Please copy out the listing below in full and exactly.

▶ [Supplied material]:
* * * * *
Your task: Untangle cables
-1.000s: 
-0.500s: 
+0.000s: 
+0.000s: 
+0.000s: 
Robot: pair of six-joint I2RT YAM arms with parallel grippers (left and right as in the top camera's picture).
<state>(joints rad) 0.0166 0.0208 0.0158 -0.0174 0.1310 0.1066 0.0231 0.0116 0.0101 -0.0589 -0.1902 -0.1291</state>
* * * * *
▶ [Result for this exercise]:
Your task: Untangle cables
-1.000s: 
-0.500s: 
+0.000s: 
+0.000s: 
+0.000s: 
Robot: pair of six-joint I2RT YAM arms with parallel grippers (left and right as in the top camera's picture).
<state>(joints rad) 0.0166 0.0208 0.0158 -0.0174 0.1310 0.1066 0.0231 0.0116 0.0101 -0.0589 -0.1902 -0.1291</state>

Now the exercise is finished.